Assigned task: Please restate each entry exactly, without skipping any.

*** Begin section ***

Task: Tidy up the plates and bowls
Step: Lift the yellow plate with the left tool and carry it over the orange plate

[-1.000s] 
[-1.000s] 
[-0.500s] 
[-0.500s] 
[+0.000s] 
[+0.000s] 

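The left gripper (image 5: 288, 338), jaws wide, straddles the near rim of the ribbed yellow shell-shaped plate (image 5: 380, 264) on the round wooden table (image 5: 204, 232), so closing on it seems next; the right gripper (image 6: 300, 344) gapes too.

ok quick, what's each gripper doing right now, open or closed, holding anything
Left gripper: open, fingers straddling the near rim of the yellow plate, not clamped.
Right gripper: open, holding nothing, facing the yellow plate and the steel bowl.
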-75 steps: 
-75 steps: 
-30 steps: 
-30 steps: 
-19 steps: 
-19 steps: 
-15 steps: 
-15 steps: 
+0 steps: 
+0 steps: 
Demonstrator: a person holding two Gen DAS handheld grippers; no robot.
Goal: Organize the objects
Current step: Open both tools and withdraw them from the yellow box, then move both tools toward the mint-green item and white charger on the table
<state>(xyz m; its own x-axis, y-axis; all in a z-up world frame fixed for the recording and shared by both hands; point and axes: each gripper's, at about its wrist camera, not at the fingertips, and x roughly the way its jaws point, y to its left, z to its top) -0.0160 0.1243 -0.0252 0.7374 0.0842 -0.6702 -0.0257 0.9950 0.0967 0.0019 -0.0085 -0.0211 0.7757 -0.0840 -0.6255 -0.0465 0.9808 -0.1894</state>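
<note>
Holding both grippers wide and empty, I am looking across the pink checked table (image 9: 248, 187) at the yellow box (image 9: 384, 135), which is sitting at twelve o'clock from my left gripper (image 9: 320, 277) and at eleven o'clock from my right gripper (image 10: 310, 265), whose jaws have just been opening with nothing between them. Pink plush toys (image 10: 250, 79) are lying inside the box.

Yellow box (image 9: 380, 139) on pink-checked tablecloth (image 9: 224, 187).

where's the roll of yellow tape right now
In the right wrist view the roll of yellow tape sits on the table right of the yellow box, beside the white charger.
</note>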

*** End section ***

Written response:
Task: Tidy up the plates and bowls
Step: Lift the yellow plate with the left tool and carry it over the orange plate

[-1.000s] 
[-1.000s] 
[-0.500s] 
[-0.500s] 
[+0.000s] 
[+0.000s] 

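The left gripper (image 5: 288, 338), jaws wide, straddles the near rim of the ribbed yellow shell-shaped plate (image 5: 380, 264) on the round wooden table (image 5: 204, 232), so closing on it seems next; the right gripper (image 6: 300, 344) gapes too.

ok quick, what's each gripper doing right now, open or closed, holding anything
Left gripper: open, fingers straddling the near rim of the yellow plate, not clamped.
Right gripper: open, holding nothing, facing the yellow plate and the steel bowl.
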-75 steps: 
-75 steps: 
-30 steps: 
-30 steps: 
-19 steps: 
-19 steps: 
-15 steps: 
-15 steps: 
+0 steps: 
+0 steps: 
Demonstrator: a person holding two Gen DAS handheld grippers; no robot.
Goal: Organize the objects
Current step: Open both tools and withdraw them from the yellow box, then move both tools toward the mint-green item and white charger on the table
<state>(xyz m; its own x-axis, y-axis; all in a z-up world frame fixed for the recording and shared by both hands; point and axes: each gripper's, at about its wrist camera, not at the fingertips, and x roughly the way its jaws point, y to its left, z to its top) -0.0160 0.1243 -0.0252 0.7374 0.0842 -0.6702 -0.0257 0.9950 0.0967 0.0019 -0.0085 -0.0211 0.7757 -0.0840 -0.6255 -0.0465 0.9808 -0.1894</state>
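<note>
Holding both grippers wide and empty, I am looking across the pink checked table (image 9: 248, 187) at the yellow box (image 9: 384, 135), which is sitting at twelve o'clock from my left gripper (image 9: 320, 277) and at eleven o'clock from my right gripper (image 10: 310, 265), whose jaws have just been opening with nothing between them. Pink plush toys (image 10: 250, 79) are lying inside the box.

Yellow box (image 9: 380, 139) on pink-checked tablecloth (image 9: 224, 187).

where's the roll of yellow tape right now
In the right wrist view the roll of yellow tape sits on the table right of the yellow box, beside the white charger.
</note>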

There is nothing more to this answer.